Лебединый остров | страница 10
– Это случилось пятого апреля тысяча восемьсот восемьдесят шестого года. Мы с мужем жили за чертой города, в маленьком двухэтажном деревянном домике с видом на широкую и быструю Влтаву. Он работал в городе извозчиком, так что у нас возле дома была пристройка для коляски и лошадей. Жили без изыска, во многом себе отказывали, но жили, как мне тогда казалось, в любви, а при ней и за гроши в доме тепло, и очаг греет. Этого тепла хватало и на нашу пятилетнюю дочь, твою прапрабабушку, Женеву. Как вспомню ее глаза, ее очаровательные серые глазки…
По ее щеке скатилась одна хрустальная слезинка. Неутолимая печаль и горечь, протянутые через столетие.
– В них и было дело. Малышка родилась на свет с голубыми глазами, украшавшими ее с младенчества ясный и глубокий взгляд. Этим очень гордился Мартин, мой муж и ее отец, имевший тот же цвет глаз. Он открыто и рьяно превозносил эту особенность над всеми остальными, какими была наделена Женева, наша особенная и одаренная Женева. Он очень беспокоился о своем происхождении, считая себя, голубоглазого, человеком высокой породы и знатного происхождения.

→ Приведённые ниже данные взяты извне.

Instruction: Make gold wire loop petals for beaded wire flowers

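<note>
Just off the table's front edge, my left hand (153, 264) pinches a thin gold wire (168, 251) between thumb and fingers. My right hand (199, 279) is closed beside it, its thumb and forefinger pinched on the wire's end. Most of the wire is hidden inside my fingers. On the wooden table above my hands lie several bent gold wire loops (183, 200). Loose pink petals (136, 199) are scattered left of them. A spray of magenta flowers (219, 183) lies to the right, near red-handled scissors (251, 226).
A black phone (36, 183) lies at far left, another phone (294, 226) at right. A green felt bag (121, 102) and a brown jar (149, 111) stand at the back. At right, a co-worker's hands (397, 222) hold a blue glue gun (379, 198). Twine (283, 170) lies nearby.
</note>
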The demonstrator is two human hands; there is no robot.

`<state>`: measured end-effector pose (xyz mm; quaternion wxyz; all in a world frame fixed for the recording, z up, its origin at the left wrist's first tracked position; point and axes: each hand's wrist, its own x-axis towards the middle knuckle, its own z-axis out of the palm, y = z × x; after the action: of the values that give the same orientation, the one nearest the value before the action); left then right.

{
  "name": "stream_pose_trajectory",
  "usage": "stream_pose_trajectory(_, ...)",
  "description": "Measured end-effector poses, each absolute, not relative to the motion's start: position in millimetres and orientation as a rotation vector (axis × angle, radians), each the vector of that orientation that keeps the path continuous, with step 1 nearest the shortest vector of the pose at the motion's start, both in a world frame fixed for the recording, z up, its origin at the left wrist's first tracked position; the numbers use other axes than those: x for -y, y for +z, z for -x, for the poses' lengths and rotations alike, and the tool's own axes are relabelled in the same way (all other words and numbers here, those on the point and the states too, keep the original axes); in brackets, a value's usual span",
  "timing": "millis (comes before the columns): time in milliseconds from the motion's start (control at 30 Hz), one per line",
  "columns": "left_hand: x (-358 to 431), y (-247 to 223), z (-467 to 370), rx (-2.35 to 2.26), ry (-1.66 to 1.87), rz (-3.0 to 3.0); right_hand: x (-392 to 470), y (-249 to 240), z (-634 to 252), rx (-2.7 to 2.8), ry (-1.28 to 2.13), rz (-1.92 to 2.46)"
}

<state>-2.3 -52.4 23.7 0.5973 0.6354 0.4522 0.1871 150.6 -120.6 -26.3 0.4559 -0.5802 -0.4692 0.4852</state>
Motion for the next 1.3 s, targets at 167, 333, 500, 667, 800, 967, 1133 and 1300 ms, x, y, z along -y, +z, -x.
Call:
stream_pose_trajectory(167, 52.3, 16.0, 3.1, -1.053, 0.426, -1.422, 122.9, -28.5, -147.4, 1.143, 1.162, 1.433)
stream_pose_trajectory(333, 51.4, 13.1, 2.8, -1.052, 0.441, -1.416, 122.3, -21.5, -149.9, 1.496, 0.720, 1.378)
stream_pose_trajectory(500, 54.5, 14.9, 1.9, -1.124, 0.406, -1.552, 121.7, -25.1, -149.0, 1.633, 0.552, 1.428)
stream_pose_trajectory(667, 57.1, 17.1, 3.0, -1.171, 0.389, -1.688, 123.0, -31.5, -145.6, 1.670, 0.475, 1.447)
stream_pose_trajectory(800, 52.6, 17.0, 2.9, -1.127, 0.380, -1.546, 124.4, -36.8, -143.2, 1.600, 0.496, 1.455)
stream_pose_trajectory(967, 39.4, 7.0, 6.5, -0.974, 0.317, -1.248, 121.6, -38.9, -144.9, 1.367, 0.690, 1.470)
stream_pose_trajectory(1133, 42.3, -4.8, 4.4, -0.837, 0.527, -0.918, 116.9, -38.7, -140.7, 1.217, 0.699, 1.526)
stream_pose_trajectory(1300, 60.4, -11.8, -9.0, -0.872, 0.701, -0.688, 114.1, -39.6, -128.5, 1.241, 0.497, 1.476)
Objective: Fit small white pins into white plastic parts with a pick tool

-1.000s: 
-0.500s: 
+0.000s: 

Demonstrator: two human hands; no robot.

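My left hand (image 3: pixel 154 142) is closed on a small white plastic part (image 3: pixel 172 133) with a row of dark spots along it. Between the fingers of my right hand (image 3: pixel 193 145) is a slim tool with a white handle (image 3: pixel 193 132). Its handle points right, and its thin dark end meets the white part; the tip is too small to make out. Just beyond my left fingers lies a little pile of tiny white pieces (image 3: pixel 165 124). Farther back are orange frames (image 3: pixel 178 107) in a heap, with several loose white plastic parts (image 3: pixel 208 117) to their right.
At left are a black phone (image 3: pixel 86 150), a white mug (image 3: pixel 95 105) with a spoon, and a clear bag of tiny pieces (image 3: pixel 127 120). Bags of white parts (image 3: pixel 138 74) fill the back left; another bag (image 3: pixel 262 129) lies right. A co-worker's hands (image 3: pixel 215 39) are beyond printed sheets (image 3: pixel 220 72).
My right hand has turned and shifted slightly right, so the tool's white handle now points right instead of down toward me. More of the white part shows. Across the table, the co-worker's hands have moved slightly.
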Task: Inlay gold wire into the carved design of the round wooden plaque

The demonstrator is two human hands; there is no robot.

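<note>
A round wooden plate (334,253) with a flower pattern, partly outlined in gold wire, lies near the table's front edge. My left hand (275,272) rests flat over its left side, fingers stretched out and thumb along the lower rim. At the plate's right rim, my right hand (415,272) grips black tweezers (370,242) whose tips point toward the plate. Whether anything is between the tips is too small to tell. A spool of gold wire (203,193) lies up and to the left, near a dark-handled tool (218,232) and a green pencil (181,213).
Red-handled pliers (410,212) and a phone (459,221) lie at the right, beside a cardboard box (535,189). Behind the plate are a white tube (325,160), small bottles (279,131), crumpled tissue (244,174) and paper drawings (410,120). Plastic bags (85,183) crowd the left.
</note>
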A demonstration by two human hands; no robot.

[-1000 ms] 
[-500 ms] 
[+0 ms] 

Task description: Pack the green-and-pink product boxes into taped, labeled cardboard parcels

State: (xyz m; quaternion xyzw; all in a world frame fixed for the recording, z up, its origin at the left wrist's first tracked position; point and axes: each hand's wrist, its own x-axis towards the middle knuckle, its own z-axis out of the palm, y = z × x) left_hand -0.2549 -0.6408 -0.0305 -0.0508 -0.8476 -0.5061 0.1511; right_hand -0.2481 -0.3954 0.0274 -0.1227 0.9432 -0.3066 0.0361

Но с возрастом ее глаза стали понемногу блекнуть и к пяти годам были уже пепельно-серыми, с едва различимой бирюзовой каймой. Все знали, что у детей в раннем возрасте такое часто случается, поводов для волнения не было, но… я сразу поняла, что Мартину это не нравится. Я видела, как он вскипает, когда кто-то из людей обращал внимание на красоту глаз маленькой Женевы. Он все больше стал пропадать в городе, все реже бывал дома, а когда приходил, было уже за полночь. Он раздраженно отмахивался занятостью на работе, но от него сильно разило выпивкой. В этот год зима затянулась, апрель выдался холодным и дождливым. И вот, в один из таких холодных апрельских дней, уже глубокой ночью, Мартин пришел чуть более пьяным, чуть более разгоряченным, чем обычно.
Ее губы задрожали, а голос надломился от горечи. Ей стало невмочь говорить, но и я не мог вымолвить ни слова. Мы молчали, и это молчание казалось вечностью. А затем лицо ее приняло бесстрастное выражение, но увидел в нем чувство, изъеденное страданием до бесстрастия.
– Он выколол нашей дочери глаза, пока она спала. Она даже не сумела разглядеть лицо того, кто ослепил ее, лицо родного отца, перед тем, как навсегда погрузиться во мрак. Когда я вбежала в детскую, услышав ее истошный крик, весь пол уже был залит кровью. Увидев меня, он двинулся в мою сторону. Его руки блестели кровью нашей дочери, нашей бедной Женевы. Его ноздри раздувались, как у разъяренного быка, грудь неистово вздымалась, а глаза горели ненавистью. Он пытался говорить ласково и заискивающе: «Где мои глаза у нашей милой дочурки? Почему они сменились ЧУЖИМИ глазами? Сколько в тебе, паршивая ты потаскуха, побывало мужчин?!» Последнее, что я помню, были поводья, сдавливающие мою шею, скрип собственных зубов и вкус крови во рту.